A familiar glow emanated from the device, the translucent, shimmering blade of hard light emerging in full form. The sight prompts a sour taste to scorch Cyrus's tongue, time seemingly compressing as he grimly replayed past encounters with the weapon.
"I must admit, seeing Covenant tech here is strange." Chamber's voice cracks through his comms.
"Not any stranger than us being here," Cyrus replied, his gut churning unpleasantly.
In another scenario, another timeline, he might be content leaving it for the benefit of humanity. But with what he had recently discovered about Arasaka Corporation, his desire diminished.
With a swift, measured movement, Cyrus snatches the weapon, strapping it onto his wrist.
A sudden, blinding flash engraves the sharpened arc into his mind.

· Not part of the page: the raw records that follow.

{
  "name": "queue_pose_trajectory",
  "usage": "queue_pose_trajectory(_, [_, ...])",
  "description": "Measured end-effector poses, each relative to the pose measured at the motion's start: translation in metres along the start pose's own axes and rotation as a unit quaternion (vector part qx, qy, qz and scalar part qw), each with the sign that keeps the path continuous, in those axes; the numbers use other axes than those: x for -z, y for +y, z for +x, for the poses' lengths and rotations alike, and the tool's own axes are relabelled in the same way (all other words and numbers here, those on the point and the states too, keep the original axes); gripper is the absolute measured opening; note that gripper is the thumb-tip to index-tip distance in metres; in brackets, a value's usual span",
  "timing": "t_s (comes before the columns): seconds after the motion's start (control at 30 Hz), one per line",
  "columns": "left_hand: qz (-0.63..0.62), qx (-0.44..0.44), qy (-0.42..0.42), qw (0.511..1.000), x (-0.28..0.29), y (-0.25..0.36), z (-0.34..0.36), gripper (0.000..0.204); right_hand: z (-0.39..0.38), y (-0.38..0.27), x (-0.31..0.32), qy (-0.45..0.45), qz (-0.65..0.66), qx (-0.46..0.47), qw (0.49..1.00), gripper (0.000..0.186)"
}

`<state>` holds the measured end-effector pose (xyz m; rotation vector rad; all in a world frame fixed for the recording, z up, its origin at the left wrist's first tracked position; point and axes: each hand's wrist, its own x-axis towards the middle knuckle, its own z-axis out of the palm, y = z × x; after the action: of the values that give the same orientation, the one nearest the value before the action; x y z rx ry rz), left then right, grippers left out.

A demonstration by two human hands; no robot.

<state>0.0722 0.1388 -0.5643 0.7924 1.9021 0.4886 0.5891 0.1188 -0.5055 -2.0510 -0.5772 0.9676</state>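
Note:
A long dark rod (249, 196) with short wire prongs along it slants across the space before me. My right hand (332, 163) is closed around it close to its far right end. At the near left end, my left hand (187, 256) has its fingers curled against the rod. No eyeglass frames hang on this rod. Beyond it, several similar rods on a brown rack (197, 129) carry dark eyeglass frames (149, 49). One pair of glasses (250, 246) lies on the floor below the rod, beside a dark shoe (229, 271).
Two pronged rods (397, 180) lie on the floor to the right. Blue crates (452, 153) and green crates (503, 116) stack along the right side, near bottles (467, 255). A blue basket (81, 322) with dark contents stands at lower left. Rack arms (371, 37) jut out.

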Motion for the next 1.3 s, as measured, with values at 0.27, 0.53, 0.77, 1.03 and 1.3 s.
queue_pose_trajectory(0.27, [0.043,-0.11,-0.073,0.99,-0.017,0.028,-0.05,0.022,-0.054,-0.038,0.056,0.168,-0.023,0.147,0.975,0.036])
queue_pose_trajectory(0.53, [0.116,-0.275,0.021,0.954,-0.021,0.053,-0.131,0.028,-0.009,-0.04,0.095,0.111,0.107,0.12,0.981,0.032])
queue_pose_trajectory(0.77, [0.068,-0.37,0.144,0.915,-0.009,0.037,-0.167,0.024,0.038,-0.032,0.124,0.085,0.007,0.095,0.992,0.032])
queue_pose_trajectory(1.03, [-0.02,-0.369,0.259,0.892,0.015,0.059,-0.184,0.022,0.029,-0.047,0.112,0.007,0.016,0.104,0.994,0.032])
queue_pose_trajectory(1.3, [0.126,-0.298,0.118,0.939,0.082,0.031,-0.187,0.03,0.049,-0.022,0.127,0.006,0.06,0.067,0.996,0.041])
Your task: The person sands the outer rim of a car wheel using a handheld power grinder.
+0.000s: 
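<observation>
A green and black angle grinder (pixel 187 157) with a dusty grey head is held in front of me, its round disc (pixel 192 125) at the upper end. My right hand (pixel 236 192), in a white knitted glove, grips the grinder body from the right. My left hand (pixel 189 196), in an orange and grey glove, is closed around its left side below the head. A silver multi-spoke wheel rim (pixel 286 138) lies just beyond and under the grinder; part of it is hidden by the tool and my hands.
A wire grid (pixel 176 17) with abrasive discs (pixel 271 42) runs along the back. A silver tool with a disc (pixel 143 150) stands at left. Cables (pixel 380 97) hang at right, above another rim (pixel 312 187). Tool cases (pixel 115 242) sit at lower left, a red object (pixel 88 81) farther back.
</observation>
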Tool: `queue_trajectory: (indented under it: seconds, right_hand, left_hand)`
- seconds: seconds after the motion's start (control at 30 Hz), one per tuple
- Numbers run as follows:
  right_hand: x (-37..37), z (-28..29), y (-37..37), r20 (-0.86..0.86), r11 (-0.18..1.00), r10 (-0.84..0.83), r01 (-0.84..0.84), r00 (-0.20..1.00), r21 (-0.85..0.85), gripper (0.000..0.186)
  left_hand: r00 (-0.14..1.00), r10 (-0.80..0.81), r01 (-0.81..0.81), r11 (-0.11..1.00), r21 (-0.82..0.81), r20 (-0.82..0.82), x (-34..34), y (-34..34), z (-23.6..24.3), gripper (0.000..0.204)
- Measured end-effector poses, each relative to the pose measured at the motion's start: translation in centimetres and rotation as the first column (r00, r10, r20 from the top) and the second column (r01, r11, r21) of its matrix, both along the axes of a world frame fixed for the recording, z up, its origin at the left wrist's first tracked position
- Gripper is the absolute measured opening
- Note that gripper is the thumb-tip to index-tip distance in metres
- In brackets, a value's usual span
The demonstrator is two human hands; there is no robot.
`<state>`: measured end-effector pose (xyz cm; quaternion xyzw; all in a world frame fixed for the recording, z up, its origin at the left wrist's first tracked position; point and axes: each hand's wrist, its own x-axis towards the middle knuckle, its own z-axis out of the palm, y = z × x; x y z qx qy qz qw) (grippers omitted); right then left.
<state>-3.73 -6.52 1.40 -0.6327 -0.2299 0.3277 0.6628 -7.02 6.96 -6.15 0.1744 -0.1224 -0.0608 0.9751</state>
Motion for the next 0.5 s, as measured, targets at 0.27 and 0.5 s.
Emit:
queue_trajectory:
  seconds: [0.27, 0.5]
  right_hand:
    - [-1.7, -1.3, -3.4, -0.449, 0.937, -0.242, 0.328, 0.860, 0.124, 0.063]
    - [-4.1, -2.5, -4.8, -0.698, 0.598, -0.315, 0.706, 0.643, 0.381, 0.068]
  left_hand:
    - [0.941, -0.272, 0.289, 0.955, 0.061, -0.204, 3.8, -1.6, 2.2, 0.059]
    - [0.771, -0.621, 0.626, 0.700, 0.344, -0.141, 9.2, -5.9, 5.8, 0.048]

The energy blade hummed with jarring tranquility, casting violet-tinted shadows on his helm.
The less he left in the hands of Arasaka, the better.
Days of training and scenarios of infinite permutations had honed Cyrus to react instinctively to his settings.
His body moved freely when the overhead lights suddenly transitioned into an eerie darkness, plunging the room into an engulfing void. He swiftly deactivated the plasma dagger, allowing his helmet's night vision to kick in, piercing the abyss.
"Was that you?" His voice reverberated off the combined helmet communicator and the room's silence, eventually quieting to an eerie whisper.
The building foundation launched into violent shakes before Chamber's response could placate his curiosity.
Even with the seismic dampeners in his exoskeleton, Cyrus could feel the roiling vibrations traveling from the ground under his feet. An explosion inferred his tactical analysis, and in the far-off distance, the sporadic staccato of faint gunfire trailed after its wake.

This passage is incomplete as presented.